WHAT THE EXERCISE ASKS: Which of the lines below mention the word "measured"? Pull each one out.
[Start of Attachment]
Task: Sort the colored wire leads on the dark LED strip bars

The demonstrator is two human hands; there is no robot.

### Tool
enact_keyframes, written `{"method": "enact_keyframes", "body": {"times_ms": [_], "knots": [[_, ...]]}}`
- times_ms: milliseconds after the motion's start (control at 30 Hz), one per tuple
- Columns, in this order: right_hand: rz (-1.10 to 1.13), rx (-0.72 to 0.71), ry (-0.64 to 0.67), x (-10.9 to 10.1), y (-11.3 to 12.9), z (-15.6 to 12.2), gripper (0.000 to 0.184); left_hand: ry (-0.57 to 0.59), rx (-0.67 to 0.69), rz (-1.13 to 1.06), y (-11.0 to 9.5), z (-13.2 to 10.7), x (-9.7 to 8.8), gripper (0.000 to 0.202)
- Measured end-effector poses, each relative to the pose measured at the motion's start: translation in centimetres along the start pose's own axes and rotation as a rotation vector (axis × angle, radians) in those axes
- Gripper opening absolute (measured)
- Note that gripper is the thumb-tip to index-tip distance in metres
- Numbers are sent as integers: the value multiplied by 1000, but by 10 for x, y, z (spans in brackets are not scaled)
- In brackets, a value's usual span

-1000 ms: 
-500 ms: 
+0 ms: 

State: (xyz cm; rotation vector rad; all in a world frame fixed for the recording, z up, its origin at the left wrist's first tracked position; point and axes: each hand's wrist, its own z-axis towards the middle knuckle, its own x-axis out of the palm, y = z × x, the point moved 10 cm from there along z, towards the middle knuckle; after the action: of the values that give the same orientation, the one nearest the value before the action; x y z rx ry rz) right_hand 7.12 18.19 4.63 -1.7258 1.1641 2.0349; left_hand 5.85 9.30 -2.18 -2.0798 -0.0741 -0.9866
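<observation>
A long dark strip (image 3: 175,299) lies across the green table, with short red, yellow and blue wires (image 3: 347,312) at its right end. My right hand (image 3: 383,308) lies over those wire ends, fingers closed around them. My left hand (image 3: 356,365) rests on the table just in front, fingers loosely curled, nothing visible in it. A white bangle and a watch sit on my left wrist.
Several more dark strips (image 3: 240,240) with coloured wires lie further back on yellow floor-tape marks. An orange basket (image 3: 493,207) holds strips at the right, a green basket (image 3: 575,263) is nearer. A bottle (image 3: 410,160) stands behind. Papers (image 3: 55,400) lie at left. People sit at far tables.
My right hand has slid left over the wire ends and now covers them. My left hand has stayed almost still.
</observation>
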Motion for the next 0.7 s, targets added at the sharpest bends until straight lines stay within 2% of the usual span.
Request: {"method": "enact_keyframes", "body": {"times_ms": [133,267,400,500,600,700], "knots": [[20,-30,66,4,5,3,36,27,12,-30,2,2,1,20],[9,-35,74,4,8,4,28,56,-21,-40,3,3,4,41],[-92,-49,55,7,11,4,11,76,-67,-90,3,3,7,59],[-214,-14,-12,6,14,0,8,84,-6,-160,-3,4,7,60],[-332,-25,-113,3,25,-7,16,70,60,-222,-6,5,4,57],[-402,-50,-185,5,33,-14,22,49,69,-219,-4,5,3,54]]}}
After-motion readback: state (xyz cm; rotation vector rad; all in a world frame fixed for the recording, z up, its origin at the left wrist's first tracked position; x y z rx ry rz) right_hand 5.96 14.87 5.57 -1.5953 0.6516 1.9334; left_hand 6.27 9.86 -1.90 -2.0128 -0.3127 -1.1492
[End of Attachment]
TASK RESULT:
- Measured end-effector poses, each relative to the pose measured at the motion's start: translation in centimetres along the start pose's own axes and rotation as a rotation vector (axis × angle, radians) in those axes
- Gripper opening absolute (measured)

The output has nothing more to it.